### Work to complete
Copy, word for word, the opening line of the data and each line after it until the line that contains "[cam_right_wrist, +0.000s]", which is included. Leave the pictures out.

● ● ● ● ●

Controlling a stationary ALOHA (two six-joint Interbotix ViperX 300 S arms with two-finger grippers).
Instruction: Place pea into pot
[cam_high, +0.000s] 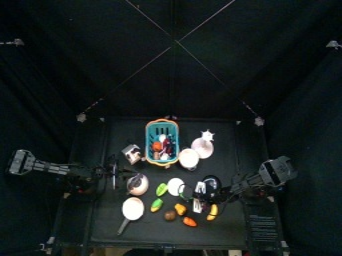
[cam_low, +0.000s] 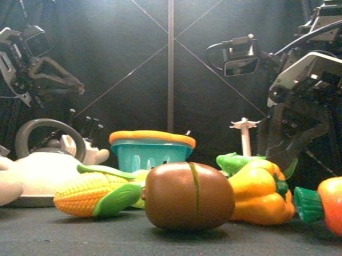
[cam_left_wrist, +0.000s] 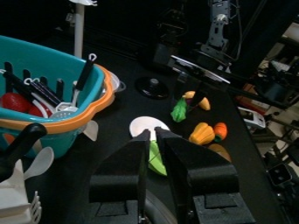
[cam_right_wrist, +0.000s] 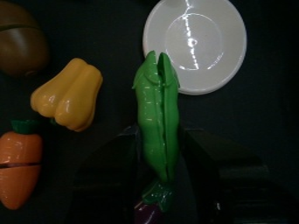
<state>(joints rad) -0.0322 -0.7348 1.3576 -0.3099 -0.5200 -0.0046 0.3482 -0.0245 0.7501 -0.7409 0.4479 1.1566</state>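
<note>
The pea (cam_right_wrist: 156, 114) is a long bright green pod lying straight down the middle of the right wrist view, its far tip over the rim of a white plate (cam_right_wrist: 198, 39). My right gripper (cam_right_wrist: 160, 140) is open, one dark jaw on each side of the pod, and I see no contact. In the front view the pea (cam_low: 241, 161) peeks out behind a yellow pepper (cam_low: 261, 195), under the right arm (cam_low: 301, 100). The pot (cam_low: 47, 168), silvery with an arched handle, stands at the left (cam_high: 138, 183). My left gripper (cam_left_wrist: 156, 166) is open and holds nothing.
A teal basket (cam_high: 160, 133) of utensils stands at the back. Close around the pea lie a yellow pepper (cam_right_wrist: 68, 92), a carrot (cam_right_wrist: 17, 166) and a brown piece (cam_right_wrist: 21, 39). A corn cob (cam_low: 91, 196) and a brown piece (cam_low: 189, 196) sit at the front edge.
</note>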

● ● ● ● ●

### Solution to this problem
Controlling a stationary ALOHA (two six-joint Interbotix ViperX 300 S arms with two-finger grippers).
Instruction: Place pea into pot
[cam_high, +0.000s] 
[cam_low, +0.000s] 
[cam_left_wrist, +0.000s] 
[cam_right_wrist, +0.000s] 

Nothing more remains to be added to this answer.